Government minister Emma Hardy has urged doctors to “vote no” in an upcoming strike ballot.
The water minister told Sky News:
We hugely value everybody who works in the NHS and we hugely value our doctors: that’s why they’ve had a 28% increase in their salary compared to three years ago, and why we’re offering above-inflation pay [rises].
The MP for Kingston upon Hull West and Haltemprice continued:
But what patients are telling me, patients where I’m from in Hull and up and down the country, is they’re really pleased with the government for reducing waiting lists by 200,000 but they want to see that progress continue with the NHS, and they really don’t want to see strikes.
So my message to the doctors is: we value you, that’s why we’ve offered the above-inflation pay rise.
Please vote no in the ballot, continue talking to government because we need to continue to deliver the improvements in our NHS that patients desperately need.
Starmer to attack Farage's spending plans as 'mad experiment'
Keir Starmer will launch an attack on Nigel Farage by accusing the Reform UK leader of promoting “fantasy” tax-and-spending plans that would unleash a Liz Truss-style economic crisis.
In a fightback against attempts by Farage to win over blue-collar voters with bold promises on taxes and benefits, the prime minister is to say Reform risks spooking the financial markets and driving up mortgage costs for millions of households.
In a speech at a manufacturing business in the north-west of England on Thursday, Starmer will say:
Farage is making the exact same bet Liz Truss did: that you can spend tens of billions on tax cuts without a proper way of paying for it. And, just like Truss, he is using your family finances, your mortgage, your bills as a gambling chip on his mad experiment. The result will be the same.
The Reform leader laid out several promises during a speech on Tuesday designed to take advantage of disquiet among Labour voters at the government’s policies on taxes and benefits.
Starmer’s address is scheduled to take place at 11.30 am and will be followed by a Q&A with reporters.
Elsewhere, deputy prime minister Angela Rayner is expected to be campaigning in Scotland today and water minister Emma Hardy is on the morning media round, as is shadow local government minister Kevin Hollinrake.

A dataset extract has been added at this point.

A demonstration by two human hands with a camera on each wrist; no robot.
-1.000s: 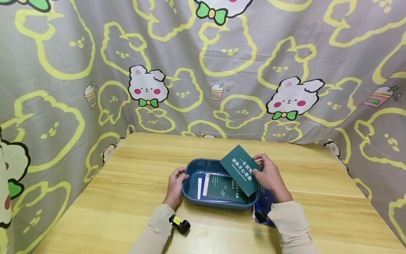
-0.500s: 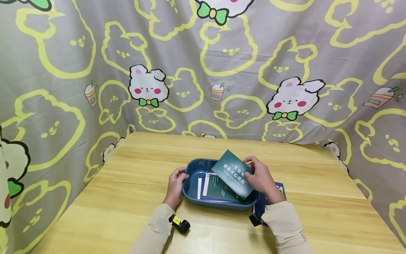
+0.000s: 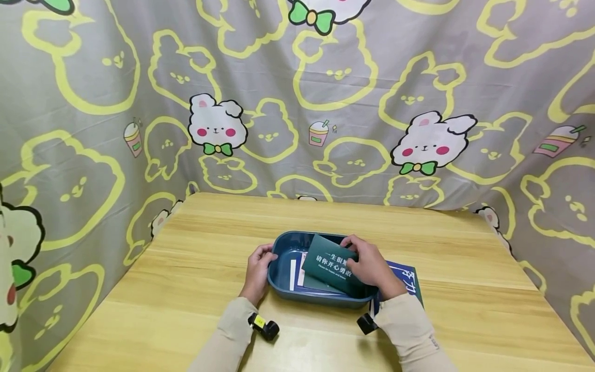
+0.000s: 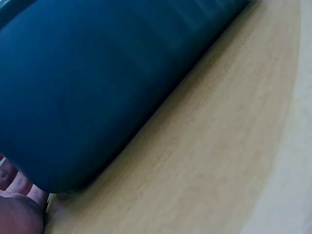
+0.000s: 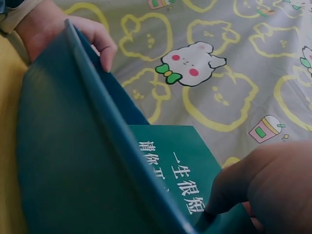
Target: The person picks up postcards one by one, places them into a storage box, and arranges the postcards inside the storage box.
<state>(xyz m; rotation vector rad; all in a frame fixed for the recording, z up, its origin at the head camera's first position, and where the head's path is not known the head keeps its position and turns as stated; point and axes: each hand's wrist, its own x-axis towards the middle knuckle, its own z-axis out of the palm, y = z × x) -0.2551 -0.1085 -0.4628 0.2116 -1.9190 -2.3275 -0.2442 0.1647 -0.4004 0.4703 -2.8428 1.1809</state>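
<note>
Tub (image 3: 321, 299), dark blue and the only one, sits on the wooden table (image 3: 162, 310) with two hands at it. The left hand (image 3: 257, 273) grips its left end, thumb over the rim. The right hand (image 3: 372, 267) pinches a green booklet (image 3: 325, 262), thumb in front, tilted in the tub's right half with its lower edge below the rim; whether it touches what lies beneath, I cannot tell. Its cover reads 一生很短, then 请你开心勇敢, over a small line, "Please be happy and brave". Under it I count at least two more, a second green booklet (image 3: 313, 282) and a blue booklet (image 3: 297, 275), too overlapped for a sure number. Right of the tub, partly hidden by the sleeve (image 3: 404, 328), lies at least one large blue booklet (image 3: 406, 281), white characters on it, one looking like 力. Three pink cups (image 3: 318, 135) are printed on the curtain (image 3: 265, 57)
</note>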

More updates from this in just a moment, but first here are some other key developments:
The British arm of a US contractor that profits from testing whether some people in the UK should receive disability benefits has paid out £10m in dividends to its investors. Maximus, a Virginia-based business, reported a 23% rise in pre-tax profit for its UK arm, from £23.6m to £29.1m, in its financial year to the end of September, accounts lodged at Companies House show. Its revenue rose 2%, from £294m to £300m.
The health secretary, Wes Streeting, has urged doctors to vote against industrial action as the British Medical Association (BMA) ballots resident doctors, formerly known as junior doctors, for strike action that could last for six months. Writing in the Times on Thursday, Streeting said: “We can’t afford to return to a continuous cycle of standoffs, strikes, and cancellations.”
The House of Lords watchdog has launched an investigation into a Conservative hereditary peer who admitted he “erroneously” made claims last year for travel expenses he did not incur. He is the fifth peer to face an inquiry after Guardian reporting into the upper house.
Jobcentres will no longer force people into “any job” available, the employment minister has said, promising there will be long-term, personalised career support for those losing out due to welfare cuts. Alison McGovern said she was ending the Conservative policy under which jobseekers were obliged to take any low-paid, insecure work and that the service would now be focused on helping people to build rewarding careers.
Scotland’s first minister has warned that the Hamilton byelection is now a “straight contest” between the SNP and Reform UK as he urged voters to back his party. John Swinney claimed the Labour campaign is in collapse and urged their supporters to act and “unite behind our shared principles” to defeat Farage’s party.